| WORK TO BE COMPLETED |
For the word "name", search the records and show each line in which it occurs.

(Dataset items)
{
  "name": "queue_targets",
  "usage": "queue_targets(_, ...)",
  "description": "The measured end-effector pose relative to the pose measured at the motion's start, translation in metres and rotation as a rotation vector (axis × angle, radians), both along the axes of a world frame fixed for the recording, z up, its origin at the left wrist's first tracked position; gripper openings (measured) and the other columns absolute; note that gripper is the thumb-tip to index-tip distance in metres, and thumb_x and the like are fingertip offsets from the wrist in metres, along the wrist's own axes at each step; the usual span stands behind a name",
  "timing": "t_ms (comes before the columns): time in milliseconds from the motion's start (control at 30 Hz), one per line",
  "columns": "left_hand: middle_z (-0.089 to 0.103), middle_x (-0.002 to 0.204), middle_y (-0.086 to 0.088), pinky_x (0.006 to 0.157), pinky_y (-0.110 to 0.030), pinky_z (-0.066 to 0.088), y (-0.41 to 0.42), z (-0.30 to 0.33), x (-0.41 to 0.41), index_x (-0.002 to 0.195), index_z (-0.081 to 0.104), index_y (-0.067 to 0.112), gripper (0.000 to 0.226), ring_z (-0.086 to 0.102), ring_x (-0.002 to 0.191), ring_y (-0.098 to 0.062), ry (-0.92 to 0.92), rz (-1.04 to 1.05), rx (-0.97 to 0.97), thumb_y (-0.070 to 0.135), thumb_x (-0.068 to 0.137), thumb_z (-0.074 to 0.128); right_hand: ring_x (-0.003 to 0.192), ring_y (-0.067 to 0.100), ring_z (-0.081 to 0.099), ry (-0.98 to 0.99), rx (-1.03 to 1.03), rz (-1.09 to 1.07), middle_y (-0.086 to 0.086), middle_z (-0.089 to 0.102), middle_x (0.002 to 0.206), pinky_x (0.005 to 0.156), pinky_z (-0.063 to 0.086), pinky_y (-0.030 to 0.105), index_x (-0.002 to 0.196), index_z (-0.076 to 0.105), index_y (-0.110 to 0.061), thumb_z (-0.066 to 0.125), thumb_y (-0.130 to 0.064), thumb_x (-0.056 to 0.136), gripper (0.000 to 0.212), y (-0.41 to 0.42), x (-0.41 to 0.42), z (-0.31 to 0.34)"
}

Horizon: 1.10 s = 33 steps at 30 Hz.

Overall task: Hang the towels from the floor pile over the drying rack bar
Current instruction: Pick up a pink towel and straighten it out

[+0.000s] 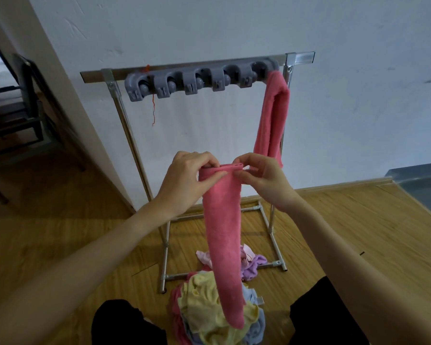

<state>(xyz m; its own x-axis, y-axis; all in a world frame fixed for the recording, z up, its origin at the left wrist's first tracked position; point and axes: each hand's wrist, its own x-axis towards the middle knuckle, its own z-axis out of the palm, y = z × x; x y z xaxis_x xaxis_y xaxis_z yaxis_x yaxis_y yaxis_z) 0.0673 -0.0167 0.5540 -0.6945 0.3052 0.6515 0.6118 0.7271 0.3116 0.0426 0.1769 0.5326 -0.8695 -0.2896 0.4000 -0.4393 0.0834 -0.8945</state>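
Both hands on one pink towel, held up in front of the rack.

Head view: my left hand pinches the top fold of the pink towel on its left side, thumb in front and fingers curled over the edge; my right hand pinches the same fold on its right end with fingertips. The towel hangs straight down as a narrow folded strip, its lower end dangling over the floor pile of yellow, blue, pink and purple towels, which sits at the base of the rack between my knees. A second pink towel is looped at the right end of the rack bar, under the grey clip strip. The rack stands against the white wall on a wood floor.
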Motion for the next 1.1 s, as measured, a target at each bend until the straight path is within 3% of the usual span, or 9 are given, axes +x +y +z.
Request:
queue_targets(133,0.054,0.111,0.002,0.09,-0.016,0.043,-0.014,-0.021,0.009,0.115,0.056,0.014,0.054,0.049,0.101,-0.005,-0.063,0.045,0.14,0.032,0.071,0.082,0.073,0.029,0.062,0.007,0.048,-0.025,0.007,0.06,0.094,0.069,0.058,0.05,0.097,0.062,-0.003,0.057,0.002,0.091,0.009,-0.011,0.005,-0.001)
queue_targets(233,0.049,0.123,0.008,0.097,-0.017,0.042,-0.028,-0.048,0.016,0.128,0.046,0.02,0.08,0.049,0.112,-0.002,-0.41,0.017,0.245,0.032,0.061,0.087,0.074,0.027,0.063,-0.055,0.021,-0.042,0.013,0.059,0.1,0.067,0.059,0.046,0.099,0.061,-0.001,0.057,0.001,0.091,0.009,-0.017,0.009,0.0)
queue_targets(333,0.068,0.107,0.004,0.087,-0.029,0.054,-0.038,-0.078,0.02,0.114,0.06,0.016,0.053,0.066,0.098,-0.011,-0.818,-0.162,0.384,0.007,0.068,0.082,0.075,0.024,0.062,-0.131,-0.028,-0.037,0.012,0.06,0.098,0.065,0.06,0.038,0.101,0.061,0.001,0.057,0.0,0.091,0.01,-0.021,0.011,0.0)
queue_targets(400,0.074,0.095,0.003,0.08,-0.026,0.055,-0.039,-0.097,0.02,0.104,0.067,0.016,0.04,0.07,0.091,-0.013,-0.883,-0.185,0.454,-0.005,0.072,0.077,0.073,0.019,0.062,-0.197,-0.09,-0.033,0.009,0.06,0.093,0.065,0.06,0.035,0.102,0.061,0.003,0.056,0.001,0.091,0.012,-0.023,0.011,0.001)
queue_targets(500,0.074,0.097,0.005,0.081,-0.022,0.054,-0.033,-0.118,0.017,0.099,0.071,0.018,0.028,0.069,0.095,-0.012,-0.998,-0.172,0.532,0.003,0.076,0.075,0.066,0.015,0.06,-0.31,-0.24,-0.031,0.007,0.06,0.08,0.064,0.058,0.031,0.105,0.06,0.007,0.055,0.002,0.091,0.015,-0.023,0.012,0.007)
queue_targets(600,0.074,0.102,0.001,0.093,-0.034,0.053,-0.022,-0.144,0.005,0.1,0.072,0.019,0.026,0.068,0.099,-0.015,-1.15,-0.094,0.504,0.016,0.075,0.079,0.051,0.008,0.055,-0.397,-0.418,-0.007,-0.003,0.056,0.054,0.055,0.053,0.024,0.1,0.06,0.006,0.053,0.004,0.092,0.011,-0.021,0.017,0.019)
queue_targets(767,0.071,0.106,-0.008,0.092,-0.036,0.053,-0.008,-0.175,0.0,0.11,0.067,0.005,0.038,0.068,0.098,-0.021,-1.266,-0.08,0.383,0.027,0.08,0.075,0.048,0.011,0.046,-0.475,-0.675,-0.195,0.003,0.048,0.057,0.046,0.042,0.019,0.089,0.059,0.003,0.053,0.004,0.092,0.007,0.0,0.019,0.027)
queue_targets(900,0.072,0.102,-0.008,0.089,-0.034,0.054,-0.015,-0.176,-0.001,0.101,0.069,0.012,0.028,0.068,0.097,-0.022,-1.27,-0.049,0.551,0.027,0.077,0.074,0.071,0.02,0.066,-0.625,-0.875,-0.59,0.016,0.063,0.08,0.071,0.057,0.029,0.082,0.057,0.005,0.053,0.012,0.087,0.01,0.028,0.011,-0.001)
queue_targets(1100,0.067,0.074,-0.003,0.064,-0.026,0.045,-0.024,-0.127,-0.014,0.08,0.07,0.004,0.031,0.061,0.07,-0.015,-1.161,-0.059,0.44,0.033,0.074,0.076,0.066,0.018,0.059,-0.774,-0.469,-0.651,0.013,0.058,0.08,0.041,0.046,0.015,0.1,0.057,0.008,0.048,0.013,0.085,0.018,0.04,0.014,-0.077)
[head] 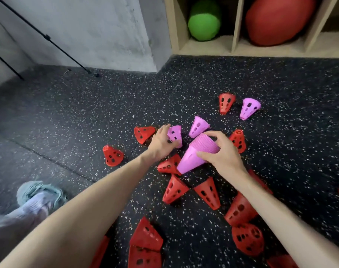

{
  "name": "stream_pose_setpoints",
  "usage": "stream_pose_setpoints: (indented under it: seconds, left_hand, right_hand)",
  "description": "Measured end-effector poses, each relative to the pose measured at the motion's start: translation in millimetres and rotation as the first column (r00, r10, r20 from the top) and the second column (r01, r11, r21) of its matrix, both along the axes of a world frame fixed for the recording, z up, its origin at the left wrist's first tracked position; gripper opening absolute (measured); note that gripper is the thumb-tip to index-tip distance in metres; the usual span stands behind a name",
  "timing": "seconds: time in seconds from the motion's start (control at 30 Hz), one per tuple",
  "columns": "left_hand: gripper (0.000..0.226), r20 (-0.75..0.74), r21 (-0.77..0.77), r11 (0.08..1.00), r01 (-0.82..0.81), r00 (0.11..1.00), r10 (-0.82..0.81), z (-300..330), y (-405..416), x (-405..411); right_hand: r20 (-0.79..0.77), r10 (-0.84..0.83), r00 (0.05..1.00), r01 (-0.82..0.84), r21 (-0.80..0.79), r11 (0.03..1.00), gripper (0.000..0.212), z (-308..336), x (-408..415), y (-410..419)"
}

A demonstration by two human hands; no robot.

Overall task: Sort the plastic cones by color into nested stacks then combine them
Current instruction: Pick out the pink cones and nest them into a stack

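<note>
- A gym or sports storage room: speckled black rubber floor (106, 105).
- Wooden cubby shelf (236, 26) holding a green foam roller (203, 22) and a red ball (278, 20).
- Plastic training cones (176, 188) scattered about.

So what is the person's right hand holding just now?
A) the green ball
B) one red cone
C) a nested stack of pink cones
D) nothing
C: the right hand grips a nested stack of pink cones, its ribbed layered rims showing, while the left hand holds a single pink cone on the floor.

No readable text, labels, brands or numbers anywhere: cones, floor, wall and shelf all plain, and nothing legible on the balls or shoe.
</note>
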State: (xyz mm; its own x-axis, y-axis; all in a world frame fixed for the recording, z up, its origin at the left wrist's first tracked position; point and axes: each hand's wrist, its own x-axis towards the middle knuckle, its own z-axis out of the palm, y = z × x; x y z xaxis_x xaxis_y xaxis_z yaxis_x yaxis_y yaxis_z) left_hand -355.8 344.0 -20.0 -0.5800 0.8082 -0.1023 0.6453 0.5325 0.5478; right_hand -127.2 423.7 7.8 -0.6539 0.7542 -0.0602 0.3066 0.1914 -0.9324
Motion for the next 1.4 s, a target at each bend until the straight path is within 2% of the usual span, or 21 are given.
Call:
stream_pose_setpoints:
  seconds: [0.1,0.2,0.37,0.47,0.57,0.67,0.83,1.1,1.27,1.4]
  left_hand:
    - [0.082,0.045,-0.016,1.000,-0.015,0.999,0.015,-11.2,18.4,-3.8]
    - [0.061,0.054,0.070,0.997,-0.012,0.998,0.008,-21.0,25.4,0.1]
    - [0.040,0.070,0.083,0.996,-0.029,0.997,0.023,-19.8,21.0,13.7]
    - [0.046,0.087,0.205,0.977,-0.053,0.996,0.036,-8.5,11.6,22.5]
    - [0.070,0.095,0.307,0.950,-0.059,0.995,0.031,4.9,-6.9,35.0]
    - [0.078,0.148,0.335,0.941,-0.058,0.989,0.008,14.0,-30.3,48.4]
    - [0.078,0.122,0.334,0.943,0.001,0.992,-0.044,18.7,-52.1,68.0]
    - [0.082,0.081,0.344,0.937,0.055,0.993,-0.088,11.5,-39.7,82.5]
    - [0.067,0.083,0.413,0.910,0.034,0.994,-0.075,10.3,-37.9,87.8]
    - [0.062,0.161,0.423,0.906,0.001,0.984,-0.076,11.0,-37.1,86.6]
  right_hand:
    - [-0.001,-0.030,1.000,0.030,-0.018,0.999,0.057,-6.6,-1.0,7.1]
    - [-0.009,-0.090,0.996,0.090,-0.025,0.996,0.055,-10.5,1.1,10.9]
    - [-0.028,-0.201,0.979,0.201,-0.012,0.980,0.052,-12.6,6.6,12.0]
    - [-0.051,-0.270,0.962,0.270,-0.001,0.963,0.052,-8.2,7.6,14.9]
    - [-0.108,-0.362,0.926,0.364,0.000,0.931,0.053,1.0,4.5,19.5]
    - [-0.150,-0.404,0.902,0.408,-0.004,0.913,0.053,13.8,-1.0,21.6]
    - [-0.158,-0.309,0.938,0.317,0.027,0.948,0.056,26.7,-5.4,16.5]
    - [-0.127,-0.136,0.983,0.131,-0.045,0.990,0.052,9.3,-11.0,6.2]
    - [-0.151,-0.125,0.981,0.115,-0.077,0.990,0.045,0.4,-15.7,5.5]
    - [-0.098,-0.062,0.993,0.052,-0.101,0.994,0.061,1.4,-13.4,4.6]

| RESULT FOR THIS TASK |
  "name": "queue_targets",
  "description": "The measured end-effector pose relative to the pose measured at the motion's start, translation in metres and rotation as a rotation vector (axis × angle, radians), both along the axes of a world frame fixed for the recording, z up, its origin at the left wrist's first tracked position; gripper openings (measured) and the other columns absolute; note that gripper is the thumb-tip to index-tip distance in metres, and thumb_x and the like are fingertip offsets from the wrist in metres, along the wrist's own axes at each step; the usual span stands behind a name",
  "name": "stream_pose_setpoints",
  "description": "Measured end-effector poses, each relative to the pose measured at the motion's start: translation in millimetres and rotation as the first column (r00, r10, r20 from the top) and the second column (r01, r11, r21) of its matrix, both along the axes of a world frame fixed for the recording, z up, its origin at the left wrist's first tracked position; gripper opening absolute (measured); note that gripper is the thumb-tip to index-tip distance in metres; the usual span stands behind a name",

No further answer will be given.